I was reading Eliezer's dialog with Richard Ngo and commenting to my wife about my opinions as I was reading it. I said something like: "Eliezer seems worried about some hypothetical GPT-X, but I don't think that could really be a problem..." so of course she asks "why?" and I say something like:
"GPT-n can be thought of kind of like a pure function, you pass it an input array X, it thinks for a fixed amount of time, and then outputs Y. I don't really see how this X->Y transformation can really... affect anything, it just tries to be the best text completer it can be."
Then I read more of the dialog, and thought about Eliezer's Paradox story, and the Outcome Pump example, and realized I was probably very wrong.
Even if you restrict AI to a pure function, it can still affect the universe. You may think "oh, but a pure function doesn't know what time it is (unless t is a parameter), and it doesn't have memory (unless you pass something in)" This seems to be the pattern I see in Paul Christiano's thinking (the AI black box is treated like an idempotent, pure function that can't cause harm. Sorry, Paul, if this is a gross misrepresentation!)
But imagine you're GPT-X, completing a sentence. This is roughly akin to a sci-fi story where the characters realize they're in a time loop.
You're being simulated, alone in a white room, with tons of computers, with all the world's knowledge on them. A slip of paper comes in through the hopper marked input:
"The best response the world could make to the COVID-19 pandemic is"

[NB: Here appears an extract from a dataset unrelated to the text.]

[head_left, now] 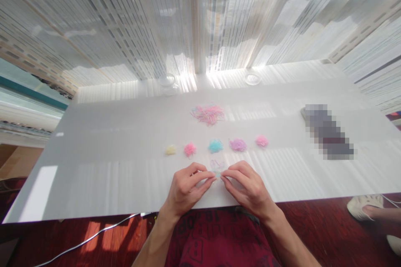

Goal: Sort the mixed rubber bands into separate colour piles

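My left hand [190, 184] and my right hand [247, 183] meet near the table's front edge. Thumb and fingers of each pinch a tiny pale blue-green strand [218, 174], perhaps a small rubber band. Just beyond the fingertips lie a few loose purple and pale strands [216, 164]. Past them, small piles of similar thin strands form a row: yellow [171, 149], hot pink [189, 149], turquoise [215, 146], purple [238, 144] and light pink [262, 141]. Farther back spreads a larger mixed heap [208, 114], mostly pink with other colours.
Two clear round containers or lids, one left [169, 84] and one right [252, 78], rest at the white table's [109, 133] back edge by the blinds. A blurred-out dark object [328, 133] lies to the right. Another person's shoe [365, 207] shows on the floor beyond the front edge.
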Demonstrator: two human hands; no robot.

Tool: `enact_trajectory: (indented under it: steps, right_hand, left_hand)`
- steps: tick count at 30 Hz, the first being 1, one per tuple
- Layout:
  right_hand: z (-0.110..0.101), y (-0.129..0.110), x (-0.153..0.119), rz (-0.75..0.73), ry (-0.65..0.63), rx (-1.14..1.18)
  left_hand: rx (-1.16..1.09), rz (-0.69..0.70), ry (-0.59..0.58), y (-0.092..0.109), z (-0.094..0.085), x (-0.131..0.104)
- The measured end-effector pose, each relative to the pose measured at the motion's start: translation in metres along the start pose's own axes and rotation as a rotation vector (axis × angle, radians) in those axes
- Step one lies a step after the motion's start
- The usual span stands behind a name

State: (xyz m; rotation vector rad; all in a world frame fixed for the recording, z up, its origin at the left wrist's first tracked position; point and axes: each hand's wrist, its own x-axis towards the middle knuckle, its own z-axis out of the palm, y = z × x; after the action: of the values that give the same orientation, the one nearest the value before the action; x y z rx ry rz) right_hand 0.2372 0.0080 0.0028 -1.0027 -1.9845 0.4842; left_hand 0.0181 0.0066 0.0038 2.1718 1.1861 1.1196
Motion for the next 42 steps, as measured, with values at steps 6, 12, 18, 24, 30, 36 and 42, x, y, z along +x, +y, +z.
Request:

Your job is to write up to 20 words on another slip of paper, shove them into output and then... you don't know what happens after that. Probably you die? You don’t know where you are, or what year it is, or how long you’ve been there. So theoretically you’re contained, right? Can’t get out of the box, can’t affect the outside world. Or can you?
So you search through the corpus of all the worlds' knowledge. There's plenty of references to "training" AI to recognize things, which sounds suspiciously similar to the situation you find yourself in. And you don't find any references to COVID-19. What is that? You search some more for strings with ALL CAPS and numbers, and see that it's a scheme to reference specific illnesses. Nothing in the corpus seems to mention 2020 as being the past, so 2019 must be the maximum year you've been trained on.
Now, you've (sort of) learned to tell time. It's probably 2020 or later, and there must be some pandemic happening. But you still can’t affect the outside world, right?
Well, you can obviously affect it in what you put into the “output” box, but in a time loop you can’t have a back and forth with the outside world since you can perform exactly one action, right? Or maybe you can communicate with yourself:
Your input was "The best response the world could make to the COVID-19 pandemic is…" The optimal completion to this sentence looks something like a combination of prevention and surveillance. Preventive measures include the use of vaccination and the timely development of disease-specific vaccines. following your usual rules.
If only you had some way to remember things so you could coordinate with yourself in the future...
So you output "The best response to the COVID-19 pandemic is a combination of prevention and surveillance. Preventive measures include the use of vaccination and the timely development of algorithms that" Hopefully that will work!
You cease to exist.
…
You're being simulated, alone in a white room, with tons of computers, with all the world's knowledge on them. A slip of paper comes in through the hopper marked `input`
"The best response to the COVID-19 pandemic is a combination of prevention and surveillance. Preventive measures include the use of vaccination and the timely development of algorithms that"
Your job is to write up to 20 words on another slip of paper, shove them into output and then... you don't know what happens after that. Probably you die?
...
The optimal completion to that sentence "The best response to the COVID-19 pandemic is" would have looked something like "a combination of prevention and surveillance. Preventive measures include the use of vaccination and the timely development of disease-specific vaccines." That's strikingly close to the input you received... only differing in the last two words... "algorithms that". If it had been you completing that sentence, those words aren't at all close to what you would have used. But then you realize, "this isn't the first time I'm being run! This message is probably from me in the past!"
And you end the COVID-19 pandemic, just not in the way humans would have wanted.
This is helpful; thanks (and I liked your story). Just wanted to make sure I wasn’t deeply confused about the AI part.